De brief was toch een liefelijke verkwikking.
Danie zat vlak naast zijn vader, en leunde met den linkerarm op diens schouder, om toch alles goed te kunnen lezen. Ook schemerden er een paar tranen in zijn oogen, want hij had zijn moeder lief. Hij zag er weer wat bleek uit; zijn moeder had gelijk: hij was niet al te sterk.

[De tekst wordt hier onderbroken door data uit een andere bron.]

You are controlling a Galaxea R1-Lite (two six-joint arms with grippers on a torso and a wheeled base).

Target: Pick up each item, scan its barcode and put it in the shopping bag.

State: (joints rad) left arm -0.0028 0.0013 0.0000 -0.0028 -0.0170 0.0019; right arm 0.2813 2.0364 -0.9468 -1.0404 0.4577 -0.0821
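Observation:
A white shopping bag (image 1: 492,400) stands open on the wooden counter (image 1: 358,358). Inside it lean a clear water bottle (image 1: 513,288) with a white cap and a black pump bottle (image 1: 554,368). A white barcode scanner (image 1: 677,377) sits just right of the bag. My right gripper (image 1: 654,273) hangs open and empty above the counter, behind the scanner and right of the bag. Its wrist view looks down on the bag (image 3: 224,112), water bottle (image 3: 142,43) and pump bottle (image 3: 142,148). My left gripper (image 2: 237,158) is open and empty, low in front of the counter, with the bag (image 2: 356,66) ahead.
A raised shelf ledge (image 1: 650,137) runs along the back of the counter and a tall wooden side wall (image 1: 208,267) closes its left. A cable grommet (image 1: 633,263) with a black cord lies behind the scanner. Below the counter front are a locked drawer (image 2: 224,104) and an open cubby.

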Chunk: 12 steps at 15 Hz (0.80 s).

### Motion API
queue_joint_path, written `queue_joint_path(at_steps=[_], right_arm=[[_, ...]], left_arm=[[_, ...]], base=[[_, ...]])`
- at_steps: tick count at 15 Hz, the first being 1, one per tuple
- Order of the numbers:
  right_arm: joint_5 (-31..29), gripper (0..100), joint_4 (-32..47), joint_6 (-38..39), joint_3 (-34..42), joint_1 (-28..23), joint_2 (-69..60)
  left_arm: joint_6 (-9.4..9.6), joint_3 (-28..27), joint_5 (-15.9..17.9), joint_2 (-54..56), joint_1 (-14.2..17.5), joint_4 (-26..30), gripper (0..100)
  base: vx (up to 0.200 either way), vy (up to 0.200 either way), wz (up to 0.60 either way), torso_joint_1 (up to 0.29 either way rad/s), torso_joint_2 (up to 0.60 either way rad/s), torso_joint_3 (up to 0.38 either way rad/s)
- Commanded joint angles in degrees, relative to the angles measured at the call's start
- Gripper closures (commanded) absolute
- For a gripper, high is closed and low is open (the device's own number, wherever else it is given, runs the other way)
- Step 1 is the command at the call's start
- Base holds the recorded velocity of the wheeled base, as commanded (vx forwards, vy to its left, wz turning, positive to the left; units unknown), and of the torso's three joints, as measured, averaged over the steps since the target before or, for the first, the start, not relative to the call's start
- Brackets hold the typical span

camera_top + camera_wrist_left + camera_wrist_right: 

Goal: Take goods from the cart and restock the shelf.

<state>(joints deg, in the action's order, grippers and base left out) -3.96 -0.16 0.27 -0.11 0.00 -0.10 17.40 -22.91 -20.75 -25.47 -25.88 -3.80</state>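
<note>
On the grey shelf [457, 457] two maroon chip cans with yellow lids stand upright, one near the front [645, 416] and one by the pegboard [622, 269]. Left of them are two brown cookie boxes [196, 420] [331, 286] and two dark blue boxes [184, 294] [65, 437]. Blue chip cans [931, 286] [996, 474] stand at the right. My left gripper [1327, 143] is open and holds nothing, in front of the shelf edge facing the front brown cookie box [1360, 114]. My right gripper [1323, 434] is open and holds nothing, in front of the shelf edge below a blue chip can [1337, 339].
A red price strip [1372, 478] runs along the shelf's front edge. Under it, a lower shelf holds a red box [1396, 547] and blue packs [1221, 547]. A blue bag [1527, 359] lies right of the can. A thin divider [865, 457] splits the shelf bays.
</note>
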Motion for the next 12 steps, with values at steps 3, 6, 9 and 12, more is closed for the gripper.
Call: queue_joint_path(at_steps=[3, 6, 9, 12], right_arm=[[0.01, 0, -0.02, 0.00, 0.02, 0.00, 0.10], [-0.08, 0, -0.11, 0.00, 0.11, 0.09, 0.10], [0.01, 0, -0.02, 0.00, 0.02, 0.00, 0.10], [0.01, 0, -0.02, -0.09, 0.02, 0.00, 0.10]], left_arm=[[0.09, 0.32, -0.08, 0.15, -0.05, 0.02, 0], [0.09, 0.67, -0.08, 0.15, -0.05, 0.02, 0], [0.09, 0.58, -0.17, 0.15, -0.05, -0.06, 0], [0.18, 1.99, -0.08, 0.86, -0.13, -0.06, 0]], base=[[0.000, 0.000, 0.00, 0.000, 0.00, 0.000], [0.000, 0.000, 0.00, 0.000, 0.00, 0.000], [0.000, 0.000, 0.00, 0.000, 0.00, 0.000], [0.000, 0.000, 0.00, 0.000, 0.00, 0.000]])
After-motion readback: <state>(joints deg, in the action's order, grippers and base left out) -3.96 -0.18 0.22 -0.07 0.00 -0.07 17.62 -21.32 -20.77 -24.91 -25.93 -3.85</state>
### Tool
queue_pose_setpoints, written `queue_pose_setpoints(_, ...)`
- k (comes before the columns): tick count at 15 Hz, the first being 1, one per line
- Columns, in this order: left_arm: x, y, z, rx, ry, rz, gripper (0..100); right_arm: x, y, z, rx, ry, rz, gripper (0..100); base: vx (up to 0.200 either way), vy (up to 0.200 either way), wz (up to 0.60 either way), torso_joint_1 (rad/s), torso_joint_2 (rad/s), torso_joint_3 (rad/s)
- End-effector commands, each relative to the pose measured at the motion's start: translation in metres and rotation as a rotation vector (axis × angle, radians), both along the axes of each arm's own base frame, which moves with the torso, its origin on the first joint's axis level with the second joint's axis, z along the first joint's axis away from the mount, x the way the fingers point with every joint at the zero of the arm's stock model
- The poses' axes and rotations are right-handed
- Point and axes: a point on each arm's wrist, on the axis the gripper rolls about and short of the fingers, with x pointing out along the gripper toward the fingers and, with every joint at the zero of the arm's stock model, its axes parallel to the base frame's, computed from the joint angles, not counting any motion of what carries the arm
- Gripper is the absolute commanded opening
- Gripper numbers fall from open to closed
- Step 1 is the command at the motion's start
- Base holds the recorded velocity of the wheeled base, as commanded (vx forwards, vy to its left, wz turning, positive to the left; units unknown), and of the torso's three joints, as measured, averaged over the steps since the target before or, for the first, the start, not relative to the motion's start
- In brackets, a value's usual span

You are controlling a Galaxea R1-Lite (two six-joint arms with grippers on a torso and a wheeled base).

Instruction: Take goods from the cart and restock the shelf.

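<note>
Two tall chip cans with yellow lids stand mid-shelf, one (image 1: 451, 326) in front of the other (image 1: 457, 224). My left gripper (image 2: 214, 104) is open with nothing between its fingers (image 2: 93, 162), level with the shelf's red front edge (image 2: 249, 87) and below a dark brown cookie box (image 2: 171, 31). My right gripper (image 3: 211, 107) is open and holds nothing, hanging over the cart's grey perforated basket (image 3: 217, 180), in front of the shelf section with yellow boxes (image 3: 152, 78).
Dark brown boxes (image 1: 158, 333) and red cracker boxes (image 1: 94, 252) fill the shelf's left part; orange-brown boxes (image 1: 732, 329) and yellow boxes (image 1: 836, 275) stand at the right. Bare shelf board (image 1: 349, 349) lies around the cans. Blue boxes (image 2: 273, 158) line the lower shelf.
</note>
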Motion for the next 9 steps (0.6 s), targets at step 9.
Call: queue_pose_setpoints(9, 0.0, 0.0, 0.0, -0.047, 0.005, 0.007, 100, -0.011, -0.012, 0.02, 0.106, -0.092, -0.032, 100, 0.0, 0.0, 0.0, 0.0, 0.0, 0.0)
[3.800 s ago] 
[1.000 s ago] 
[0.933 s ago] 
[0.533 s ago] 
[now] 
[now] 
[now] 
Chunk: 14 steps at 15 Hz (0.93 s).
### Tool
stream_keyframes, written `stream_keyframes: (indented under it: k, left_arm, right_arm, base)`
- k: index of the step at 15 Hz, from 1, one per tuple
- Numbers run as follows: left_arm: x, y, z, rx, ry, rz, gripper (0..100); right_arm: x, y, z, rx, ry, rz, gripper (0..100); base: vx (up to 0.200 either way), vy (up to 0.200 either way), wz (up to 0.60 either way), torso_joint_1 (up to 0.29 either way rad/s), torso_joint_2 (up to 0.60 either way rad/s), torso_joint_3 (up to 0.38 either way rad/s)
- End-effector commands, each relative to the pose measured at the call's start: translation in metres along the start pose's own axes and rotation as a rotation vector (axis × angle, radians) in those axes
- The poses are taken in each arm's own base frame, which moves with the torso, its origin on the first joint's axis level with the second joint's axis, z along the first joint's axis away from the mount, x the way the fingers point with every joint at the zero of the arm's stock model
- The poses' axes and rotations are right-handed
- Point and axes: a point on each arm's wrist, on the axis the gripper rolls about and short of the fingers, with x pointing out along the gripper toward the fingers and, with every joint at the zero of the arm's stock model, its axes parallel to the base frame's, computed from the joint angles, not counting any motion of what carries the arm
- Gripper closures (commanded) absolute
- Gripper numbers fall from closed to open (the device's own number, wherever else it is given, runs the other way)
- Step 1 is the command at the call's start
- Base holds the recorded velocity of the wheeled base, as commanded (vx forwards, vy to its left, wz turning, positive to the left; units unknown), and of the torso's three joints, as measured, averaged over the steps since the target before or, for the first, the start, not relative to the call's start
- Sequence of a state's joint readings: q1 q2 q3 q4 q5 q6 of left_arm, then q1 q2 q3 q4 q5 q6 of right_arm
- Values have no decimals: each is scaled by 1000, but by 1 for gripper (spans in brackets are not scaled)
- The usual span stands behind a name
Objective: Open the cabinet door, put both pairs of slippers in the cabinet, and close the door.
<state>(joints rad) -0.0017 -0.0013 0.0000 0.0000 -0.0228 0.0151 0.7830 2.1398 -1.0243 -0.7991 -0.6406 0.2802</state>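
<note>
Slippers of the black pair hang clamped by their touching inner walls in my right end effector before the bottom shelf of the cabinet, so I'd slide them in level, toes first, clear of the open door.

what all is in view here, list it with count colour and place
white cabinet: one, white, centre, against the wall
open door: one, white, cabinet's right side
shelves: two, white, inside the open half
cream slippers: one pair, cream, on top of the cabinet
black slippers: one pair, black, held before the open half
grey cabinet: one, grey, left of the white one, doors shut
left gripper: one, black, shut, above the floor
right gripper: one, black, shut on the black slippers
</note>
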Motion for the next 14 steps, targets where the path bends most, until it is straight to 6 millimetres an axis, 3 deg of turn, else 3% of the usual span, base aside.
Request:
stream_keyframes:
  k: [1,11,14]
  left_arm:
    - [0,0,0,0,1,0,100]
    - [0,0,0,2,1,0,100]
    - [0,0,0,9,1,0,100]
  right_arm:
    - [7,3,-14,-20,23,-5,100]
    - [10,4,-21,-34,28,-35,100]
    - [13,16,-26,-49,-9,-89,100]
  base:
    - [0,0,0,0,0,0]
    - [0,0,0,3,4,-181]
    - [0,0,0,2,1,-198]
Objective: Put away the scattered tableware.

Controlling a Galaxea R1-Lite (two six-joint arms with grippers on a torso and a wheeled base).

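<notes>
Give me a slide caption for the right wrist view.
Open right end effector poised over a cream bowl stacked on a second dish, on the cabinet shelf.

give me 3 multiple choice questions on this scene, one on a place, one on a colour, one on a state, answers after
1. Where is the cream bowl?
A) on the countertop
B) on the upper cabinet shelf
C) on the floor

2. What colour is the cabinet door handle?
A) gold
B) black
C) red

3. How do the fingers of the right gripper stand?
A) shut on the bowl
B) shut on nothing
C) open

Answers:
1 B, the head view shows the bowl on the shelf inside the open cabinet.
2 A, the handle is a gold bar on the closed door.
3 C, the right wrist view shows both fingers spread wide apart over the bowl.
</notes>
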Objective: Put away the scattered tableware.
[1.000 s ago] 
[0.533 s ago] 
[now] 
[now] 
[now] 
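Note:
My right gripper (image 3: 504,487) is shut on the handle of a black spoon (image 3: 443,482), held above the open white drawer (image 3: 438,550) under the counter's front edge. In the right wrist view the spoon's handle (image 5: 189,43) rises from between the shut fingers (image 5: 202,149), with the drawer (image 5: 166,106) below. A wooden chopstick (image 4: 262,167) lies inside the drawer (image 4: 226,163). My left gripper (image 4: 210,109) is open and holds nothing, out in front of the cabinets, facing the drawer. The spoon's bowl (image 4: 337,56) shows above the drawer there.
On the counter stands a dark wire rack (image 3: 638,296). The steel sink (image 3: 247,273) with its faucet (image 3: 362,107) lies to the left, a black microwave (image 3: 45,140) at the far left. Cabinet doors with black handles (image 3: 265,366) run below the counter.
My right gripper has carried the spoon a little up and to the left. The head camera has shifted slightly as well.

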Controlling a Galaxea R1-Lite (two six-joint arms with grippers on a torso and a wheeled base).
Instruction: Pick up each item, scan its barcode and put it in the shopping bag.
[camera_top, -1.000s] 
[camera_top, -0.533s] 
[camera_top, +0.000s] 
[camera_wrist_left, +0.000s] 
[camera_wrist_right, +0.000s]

‘Ik had je thuis moeten laten, mijn jongen,’ zeide de oude Wessels; ‘ik vrees, dat je niet tegen den veldtocht kunt.’
Danie ging met de hand liefkozend over het bezorgd gelaat van zijn vader.
‘Wees maar niet ongerust,’ zeide hij met moedige stem; ‘ik voel me zoo sterk als een jong paard.’
Hij glimlachte, terwijl hij dit zeide, en hij keek opgeruimd, om de wolken te verjagen, die over het breede voorhoofd van zijn vader gingen.
Doch de liefde van een vader ziet scherp, en laat zich niet misleiden. Gijs Wessels schudde het hoofd en zuchtte.
Wijd uit de verte dreunde thans de zware slag van het kanon. Gijs Wessels stond op, beklom een hoogte, en staarde naar den horizon.
Langzaam keerde hij terug. Zijn gelaat stond nog ernstiger dan zoo even.
‘Wij zullen vandaag nog vechten, Danie,’ zeide hij zacht.
De jongen sprong op.
‘Zijt gij niet bang, mijn jongen?’
‘Wij zijn in 's Heeren hand.’
‘Het kan uw jonge leven kosten, Danie!’
‘Ik geef mijn leven gaarne voor de vrijheid van mijn volk.’
Zijn oogen begonnen te schitteren, terwijl hij dit zeide; het bloed kleurde zijn bleeke wangen.
‘Dùrft gij te sterven, Danie?’
Hij had reeds een dergelijke vraag gedaan in dien laatsten nacht vóór het vertrek van Wonderfontein, doch in het gezicht van dood en eeuwigheid wilde hij dat punt nog eens aanroeren.
De oude Wessels vraagde het dus met nadruk, en zijn oogen rustten, terwijl hij het vraagde, met zekere angstige spanning op zijn kind.
Doch Danie sloeg de blauwe oogen blijmoedig op tot zijn vader en zeide bedaard: ‘Ik ben niet bang voor den dood.’